The Nuclear Meltdown of George Monbiot

Passionate; articulate; intelligent; socially and environmentally progressive; careful and meticulous in his research; rigorous in his use of science and expert opinion.

Many people will recognise that description of George Monbiot in his role as one of Britain’s leading environmental journalists. Sadly, few of those descriptors apply to the George Monbiot who is now championing nuclear energy.

The George Monbiot We Knew

Until quite recently, Monbiot was unequivocal that nuclear energy was not worth the risks. Here he is in 2005:

“…nuclear power spreads radioactive pollution, presents a target for terrorists and leaves us with waste that no government wants to handle.”

He was also certain that nuclear was not the optimal solution for climate change mitigation. He approvingly quoted a paper from physicist, Amory Lovins:

“Expanding nuclear power would both reduce and retard the desired decrease in CO2 emissions.

He rounds off that article with an attack on the UK’s chief scientific, Sir David King, for his support of nuclear energy: “I fear that the government’s chief scientist is mutating into its chief spin doctor.

He pushes home his point in 2006:

“To start building a new generation of nuclear power stations before we know what to do with the waste produced by existing plants is grotesquely irresponsible. … If, as a result of slow leakage into the groundwater, radioactive materials from a burial site kill an average of only one person a year for one million years, those who made the decision to bury them will – through their infinitesimal and unrecorded impacts – be responsible for the deaths of a million people.”

His positioned softened in 2009, stating that he would not oppose nuclear provided it met four conditions:

1. Its total emissions – from mine to dump – are taken into account.

2. We know exactly how and where the waste is to be buried.

3. We know how much this will cost and who will pay.

4. There is a legal guarantee that no civil nuclear materials will be diverted for military purposes.

His second condition was not met in 2009, it is not met today and there is no sign of it being met at any time in the foreseeable future.
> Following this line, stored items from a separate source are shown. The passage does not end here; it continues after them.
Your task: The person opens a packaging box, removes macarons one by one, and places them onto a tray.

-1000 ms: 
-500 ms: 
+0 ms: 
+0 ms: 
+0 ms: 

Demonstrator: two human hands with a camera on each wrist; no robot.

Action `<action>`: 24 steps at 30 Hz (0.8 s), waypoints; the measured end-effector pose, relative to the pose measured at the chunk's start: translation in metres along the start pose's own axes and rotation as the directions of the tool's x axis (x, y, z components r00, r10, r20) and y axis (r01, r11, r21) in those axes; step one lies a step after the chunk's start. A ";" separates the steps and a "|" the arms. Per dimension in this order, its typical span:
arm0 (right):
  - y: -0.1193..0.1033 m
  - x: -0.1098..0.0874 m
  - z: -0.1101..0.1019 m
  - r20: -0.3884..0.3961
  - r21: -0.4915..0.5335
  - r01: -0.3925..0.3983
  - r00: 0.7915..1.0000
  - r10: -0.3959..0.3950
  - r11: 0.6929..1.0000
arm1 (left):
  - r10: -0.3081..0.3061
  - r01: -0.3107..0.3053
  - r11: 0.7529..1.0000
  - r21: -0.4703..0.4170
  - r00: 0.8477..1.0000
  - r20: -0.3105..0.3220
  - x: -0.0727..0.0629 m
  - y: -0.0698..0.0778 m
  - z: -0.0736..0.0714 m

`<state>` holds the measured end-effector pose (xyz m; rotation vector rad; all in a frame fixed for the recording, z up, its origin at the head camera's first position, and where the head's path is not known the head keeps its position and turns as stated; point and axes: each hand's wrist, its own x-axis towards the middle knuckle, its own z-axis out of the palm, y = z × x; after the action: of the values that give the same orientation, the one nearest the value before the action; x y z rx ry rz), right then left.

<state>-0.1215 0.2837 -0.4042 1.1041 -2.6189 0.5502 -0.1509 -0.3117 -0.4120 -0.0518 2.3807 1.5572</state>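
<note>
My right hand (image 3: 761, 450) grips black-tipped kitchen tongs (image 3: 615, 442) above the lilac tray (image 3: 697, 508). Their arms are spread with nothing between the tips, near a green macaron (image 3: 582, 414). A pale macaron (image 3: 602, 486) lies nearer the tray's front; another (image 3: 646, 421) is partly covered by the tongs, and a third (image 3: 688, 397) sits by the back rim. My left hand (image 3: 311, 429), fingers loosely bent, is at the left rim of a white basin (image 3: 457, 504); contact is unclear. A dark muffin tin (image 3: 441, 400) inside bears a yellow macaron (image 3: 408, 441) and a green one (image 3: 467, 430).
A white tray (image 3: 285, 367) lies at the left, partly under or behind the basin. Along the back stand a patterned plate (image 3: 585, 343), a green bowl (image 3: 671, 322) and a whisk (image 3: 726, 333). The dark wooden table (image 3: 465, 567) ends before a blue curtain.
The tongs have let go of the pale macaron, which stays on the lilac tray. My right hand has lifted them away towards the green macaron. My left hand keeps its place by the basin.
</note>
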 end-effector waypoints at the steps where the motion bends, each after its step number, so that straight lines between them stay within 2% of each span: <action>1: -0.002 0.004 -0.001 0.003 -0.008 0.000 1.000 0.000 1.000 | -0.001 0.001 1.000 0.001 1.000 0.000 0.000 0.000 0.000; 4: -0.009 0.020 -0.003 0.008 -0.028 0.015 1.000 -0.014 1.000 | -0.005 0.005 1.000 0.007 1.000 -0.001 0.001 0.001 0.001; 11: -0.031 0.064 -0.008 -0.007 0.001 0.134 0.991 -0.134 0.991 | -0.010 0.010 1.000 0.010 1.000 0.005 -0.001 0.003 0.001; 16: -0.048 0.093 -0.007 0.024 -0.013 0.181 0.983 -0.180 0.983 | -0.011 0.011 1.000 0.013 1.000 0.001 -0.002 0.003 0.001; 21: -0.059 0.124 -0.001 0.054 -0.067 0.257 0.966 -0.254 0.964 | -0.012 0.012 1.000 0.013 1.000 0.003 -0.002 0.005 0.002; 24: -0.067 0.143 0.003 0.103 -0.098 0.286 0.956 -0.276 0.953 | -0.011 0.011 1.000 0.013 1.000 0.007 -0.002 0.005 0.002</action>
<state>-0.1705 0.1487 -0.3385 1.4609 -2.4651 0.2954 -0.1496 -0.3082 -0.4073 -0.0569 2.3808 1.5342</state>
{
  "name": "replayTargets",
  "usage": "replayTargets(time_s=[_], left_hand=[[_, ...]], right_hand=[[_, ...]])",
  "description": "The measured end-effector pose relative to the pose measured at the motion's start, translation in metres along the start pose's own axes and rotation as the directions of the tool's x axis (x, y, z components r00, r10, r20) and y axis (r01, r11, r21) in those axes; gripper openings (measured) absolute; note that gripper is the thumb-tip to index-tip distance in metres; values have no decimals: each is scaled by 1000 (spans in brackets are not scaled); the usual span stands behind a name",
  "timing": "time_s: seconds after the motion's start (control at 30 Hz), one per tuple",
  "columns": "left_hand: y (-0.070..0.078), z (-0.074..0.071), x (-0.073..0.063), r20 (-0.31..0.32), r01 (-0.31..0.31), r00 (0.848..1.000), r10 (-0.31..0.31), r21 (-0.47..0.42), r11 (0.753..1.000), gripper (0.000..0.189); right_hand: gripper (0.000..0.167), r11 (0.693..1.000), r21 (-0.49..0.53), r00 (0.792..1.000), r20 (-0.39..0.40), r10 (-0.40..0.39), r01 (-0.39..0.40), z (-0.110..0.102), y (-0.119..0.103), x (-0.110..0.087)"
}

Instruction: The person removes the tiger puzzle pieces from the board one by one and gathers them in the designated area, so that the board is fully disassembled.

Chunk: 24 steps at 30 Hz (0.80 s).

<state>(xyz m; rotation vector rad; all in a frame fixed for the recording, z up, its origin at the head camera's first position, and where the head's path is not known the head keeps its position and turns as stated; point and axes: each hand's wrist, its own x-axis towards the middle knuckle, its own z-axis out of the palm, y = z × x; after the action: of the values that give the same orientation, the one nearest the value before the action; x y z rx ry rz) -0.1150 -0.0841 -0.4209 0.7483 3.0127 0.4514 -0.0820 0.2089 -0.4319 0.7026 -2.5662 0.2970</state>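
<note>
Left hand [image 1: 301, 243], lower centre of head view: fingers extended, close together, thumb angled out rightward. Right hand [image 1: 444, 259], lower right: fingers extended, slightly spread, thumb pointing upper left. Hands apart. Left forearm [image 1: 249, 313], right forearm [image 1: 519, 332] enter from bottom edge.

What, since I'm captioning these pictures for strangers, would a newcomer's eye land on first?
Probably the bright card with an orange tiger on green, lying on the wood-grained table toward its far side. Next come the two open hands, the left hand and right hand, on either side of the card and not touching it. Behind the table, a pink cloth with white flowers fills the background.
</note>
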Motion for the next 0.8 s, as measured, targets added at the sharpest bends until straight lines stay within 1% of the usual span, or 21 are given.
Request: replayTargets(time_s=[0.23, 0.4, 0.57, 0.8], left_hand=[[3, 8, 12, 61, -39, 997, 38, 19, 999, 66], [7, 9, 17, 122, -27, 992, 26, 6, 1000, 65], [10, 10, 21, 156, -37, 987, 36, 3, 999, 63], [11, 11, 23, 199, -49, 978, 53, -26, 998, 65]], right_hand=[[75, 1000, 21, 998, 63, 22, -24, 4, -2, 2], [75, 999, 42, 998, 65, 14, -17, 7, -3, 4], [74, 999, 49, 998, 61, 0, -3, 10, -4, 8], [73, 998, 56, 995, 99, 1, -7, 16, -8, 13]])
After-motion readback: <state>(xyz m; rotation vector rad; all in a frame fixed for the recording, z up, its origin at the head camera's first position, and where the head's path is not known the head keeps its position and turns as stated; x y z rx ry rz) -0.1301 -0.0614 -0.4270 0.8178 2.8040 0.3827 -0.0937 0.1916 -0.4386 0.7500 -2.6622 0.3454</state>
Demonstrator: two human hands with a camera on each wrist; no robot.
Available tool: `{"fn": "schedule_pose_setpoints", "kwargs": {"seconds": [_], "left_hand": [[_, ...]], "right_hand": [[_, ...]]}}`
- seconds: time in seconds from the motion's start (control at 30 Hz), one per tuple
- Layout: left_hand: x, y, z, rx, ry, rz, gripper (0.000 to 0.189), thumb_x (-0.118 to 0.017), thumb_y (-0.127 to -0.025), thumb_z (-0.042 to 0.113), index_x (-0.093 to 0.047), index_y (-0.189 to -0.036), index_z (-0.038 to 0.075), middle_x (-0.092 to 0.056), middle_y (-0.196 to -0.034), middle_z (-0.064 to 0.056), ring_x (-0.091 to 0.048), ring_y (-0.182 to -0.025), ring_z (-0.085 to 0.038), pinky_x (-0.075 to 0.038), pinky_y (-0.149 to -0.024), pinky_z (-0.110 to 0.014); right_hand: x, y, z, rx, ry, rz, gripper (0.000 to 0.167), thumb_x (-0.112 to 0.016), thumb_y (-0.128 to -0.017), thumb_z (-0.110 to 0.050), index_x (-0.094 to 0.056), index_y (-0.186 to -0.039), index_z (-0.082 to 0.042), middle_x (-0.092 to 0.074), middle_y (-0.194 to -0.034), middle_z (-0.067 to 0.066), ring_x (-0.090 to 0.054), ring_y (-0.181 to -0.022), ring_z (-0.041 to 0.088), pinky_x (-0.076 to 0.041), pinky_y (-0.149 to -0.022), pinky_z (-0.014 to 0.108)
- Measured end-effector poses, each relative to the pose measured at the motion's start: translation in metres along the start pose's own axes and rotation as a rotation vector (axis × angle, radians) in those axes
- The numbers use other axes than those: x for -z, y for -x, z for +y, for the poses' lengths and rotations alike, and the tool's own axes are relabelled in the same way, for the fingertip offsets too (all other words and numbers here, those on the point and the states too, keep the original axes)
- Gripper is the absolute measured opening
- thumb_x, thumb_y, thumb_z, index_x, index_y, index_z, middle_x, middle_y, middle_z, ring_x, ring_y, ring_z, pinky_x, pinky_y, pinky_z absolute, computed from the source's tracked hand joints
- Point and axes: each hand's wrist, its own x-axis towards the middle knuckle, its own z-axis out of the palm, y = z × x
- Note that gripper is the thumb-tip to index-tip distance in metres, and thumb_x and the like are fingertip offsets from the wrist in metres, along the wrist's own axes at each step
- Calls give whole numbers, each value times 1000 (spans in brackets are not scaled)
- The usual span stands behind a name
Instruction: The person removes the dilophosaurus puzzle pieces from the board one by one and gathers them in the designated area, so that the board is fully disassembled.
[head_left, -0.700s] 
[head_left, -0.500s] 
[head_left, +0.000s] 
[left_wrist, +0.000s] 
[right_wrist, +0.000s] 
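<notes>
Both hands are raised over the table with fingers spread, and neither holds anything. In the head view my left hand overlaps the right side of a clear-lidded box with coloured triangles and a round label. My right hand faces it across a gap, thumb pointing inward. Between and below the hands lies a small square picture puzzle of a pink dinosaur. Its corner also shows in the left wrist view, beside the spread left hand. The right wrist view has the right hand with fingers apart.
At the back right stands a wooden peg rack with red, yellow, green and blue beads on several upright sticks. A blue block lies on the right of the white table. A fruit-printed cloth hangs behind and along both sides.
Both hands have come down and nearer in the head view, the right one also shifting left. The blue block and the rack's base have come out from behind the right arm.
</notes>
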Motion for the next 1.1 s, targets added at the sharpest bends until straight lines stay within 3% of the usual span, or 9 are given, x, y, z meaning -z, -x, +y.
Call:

We do not know where to put our nuclear fission waste, which needs storing somewhere securely for at least 100,000 years. This means his first condition is also not met – if we don’t know where to put it we certainly do not know its total emissions. Similarly, we cannot know the cost so his third condition cannot be met. In theory, in a perfect world, his fourth condition can be met – but in reality there is no chance of guaranteeing it. We can never be certain what happens in democratic governments, let alone in the less stable regions of the world where theocracies and dictatorships exist on a political precipice.

So, in reality, none of Monbiot’s conditions for not opposing nuclear can be met. He lectures us on why this is such a fundamental problem:

“The most fundamental environmental principle, taught to every child before their third birthday, is that you don’t make a new mess until you have cleared up the old one. It seems astonishing to me that we could contemplate building a new generation of nuclear power stations when we still have no idea where the waste from existing nukes will be buried.”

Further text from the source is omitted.